(INSTRUCTIONS TO FOLLOW)
Print the line containing "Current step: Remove" and each line after it through the end of the material below, exactly as it appears, but skip the pictures.

── INFORMATION SUPPLIED ──

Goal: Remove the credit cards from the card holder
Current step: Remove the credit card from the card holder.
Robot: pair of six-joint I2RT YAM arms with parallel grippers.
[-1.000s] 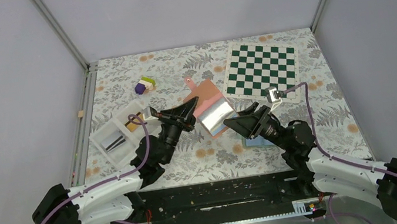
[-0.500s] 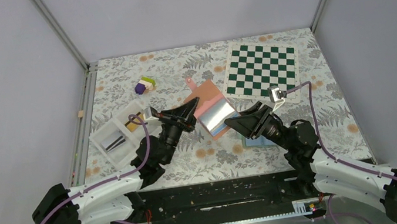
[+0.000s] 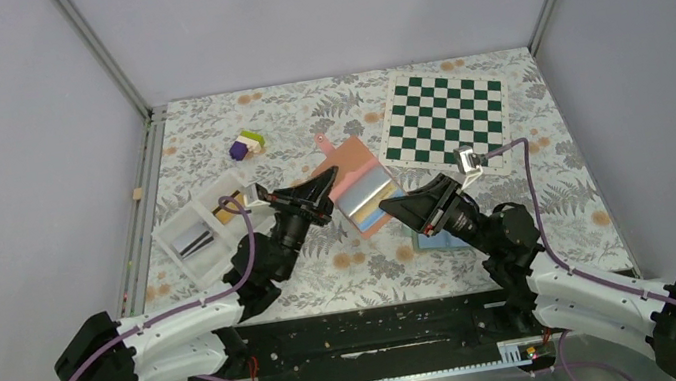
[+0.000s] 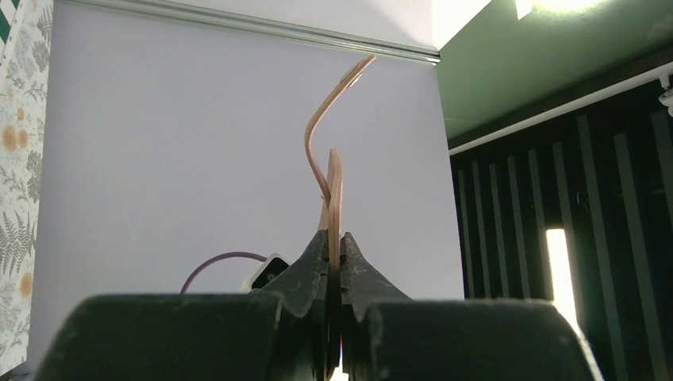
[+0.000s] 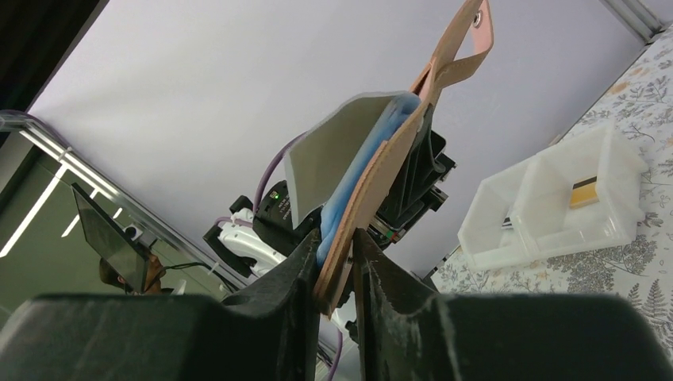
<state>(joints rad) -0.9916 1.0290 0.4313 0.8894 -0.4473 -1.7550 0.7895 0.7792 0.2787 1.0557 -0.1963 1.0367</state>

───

(WRITTEN SOLUTION)
Current step: Remove the credit card from the card holder.
Robot: pair of six-joint I2RT YAM arms with parallel grippers.
[-1.000s] 
[-0.500s] 
[+0.000s] 
[+0.000s] 
[+0.000s] 
<state>(joints rad) -0.9916 1.0290 0.4313 0.8894 -0.4473 -1.7550 0.7895 0.7792 0.2787 1.0557 -0.1963 1.0367</state>

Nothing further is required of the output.